Nevertheless, we recognize the decision of whether to engage in the discovery process may present defense counsel with a Hobson’s choice. To elect to participate in discovery allows an accused, such as Ms. Kidder, the ability to view the State’s evidence. In return, however, the State, as permitted by the discovery rule, is entitled to the same. While such an exchange may well promote a fair trial, for defense counsel charged with the duty to effectively assist the client, it may be difficult to reconcile the duty to defend with the duty to disclose. It is likely that the results of the second blood test will not aid Ms. Kidder but will aid the State. We can envision circumstances where counsel may not desire to engage in discovery under rule 3.220. However, the State’s lab report, similar to Wuesthoffs lab report which Ms. Kidder argues should be unavailable to the State, was made available to defense counsel. Ms. Kidder “is not constitutionally entitled to a discovery system that operates only to [her] benefit.” Paszko, 461 N.E.2d at 237.
III. CONCLUSION
Pursuant to rule 3.220(d)(l)(B)(ii), Ms. Kidder was required to disclose to the State the results of the scientific test Wuesthoff conducted on the blood sample, and consequently, the trial court’s discovery order did not depart from the essential requirements of law. We add that this result should not be construed as permitting the introduction of the results of the second blood test in the State’s case-in-chief. Other issues may yet remain, including but not limited to whether such evidence is cumulative and whether it would constitute improper bolstering.
We deny Ms. Kidder’s petition for writ of certiorari.
*1175WALLACE, J., Concurs in the result with opinion.
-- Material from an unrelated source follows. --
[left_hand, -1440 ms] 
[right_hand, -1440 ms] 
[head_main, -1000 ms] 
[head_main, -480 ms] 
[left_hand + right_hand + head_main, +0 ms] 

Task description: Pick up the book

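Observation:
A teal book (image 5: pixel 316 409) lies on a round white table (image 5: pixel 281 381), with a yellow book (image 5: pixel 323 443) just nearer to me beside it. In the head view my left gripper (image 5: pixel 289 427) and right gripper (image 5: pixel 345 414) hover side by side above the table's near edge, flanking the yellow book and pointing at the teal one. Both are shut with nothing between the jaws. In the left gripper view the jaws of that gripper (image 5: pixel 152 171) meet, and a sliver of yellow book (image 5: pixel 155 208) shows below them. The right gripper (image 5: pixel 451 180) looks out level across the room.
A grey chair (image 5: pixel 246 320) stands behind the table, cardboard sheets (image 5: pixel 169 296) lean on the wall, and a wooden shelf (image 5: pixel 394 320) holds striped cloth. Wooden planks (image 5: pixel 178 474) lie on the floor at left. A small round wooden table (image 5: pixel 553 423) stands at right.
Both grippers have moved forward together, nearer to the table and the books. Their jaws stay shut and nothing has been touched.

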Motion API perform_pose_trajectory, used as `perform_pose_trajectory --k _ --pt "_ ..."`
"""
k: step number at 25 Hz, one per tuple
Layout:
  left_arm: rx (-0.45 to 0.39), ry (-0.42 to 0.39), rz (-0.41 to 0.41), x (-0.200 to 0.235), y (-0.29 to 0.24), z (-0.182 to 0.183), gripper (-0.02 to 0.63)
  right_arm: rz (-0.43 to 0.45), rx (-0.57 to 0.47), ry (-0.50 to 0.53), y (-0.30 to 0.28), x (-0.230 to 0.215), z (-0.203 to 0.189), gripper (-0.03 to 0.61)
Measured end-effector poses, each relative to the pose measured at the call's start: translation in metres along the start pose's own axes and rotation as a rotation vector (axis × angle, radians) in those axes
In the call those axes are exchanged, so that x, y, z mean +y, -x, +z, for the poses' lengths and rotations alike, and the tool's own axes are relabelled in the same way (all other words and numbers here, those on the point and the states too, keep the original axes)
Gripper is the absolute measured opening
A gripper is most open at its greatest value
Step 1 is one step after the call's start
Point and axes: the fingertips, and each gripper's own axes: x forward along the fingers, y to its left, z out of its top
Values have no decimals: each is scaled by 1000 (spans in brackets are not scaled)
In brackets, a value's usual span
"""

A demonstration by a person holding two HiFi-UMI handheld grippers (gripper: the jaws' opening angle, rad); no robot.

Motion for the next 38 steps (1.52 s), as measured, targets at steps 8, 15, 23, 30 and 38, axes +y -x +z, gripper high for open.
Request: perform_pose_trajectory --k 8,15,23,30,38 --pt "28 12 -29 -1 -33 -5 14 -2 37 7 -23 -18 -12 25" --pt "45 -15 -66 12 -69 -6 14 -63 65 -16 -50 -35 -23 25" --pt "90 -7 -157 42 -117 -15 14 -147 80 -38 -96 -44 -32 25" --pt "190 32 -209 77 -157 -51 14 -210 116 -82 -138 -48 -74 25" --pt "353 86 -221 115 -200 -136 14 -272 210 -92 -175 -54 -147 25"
ALTENBERND, J., Concurs with opinion.. Because this case is being reviewed by this court via a certiorari proceeding, we do not have a full record on appeal and must rely on the appendix to the petition.
. We note that, in comparison, Federal Rule of Criminal Procedure 16(b)(1)(B) specifically requires a defendant to disclose the results of any scientific test or experiment only if "(i) the item is within the defendant’s possession, custody, or control; and (ii) the defendant intends to use the item in the defendant's case-in-chief at trial, or intends to call the witness who prepared the report and the report relates to the witness’s testimony.”
. It does not appear that Ms. Kidder requested the trial court to conduct an in camera review of the toxicology report.
. By contrast, Florida Rule of Civil Procedure 1.280(b)(5)(B) specifically provides that a party may only discover facts that are known to an expert hired in preparation for trial but who is not expected to be called as a witness at trial, only after demonstrating exceptional circumstances which make it impracticable to obtain such facts by other means.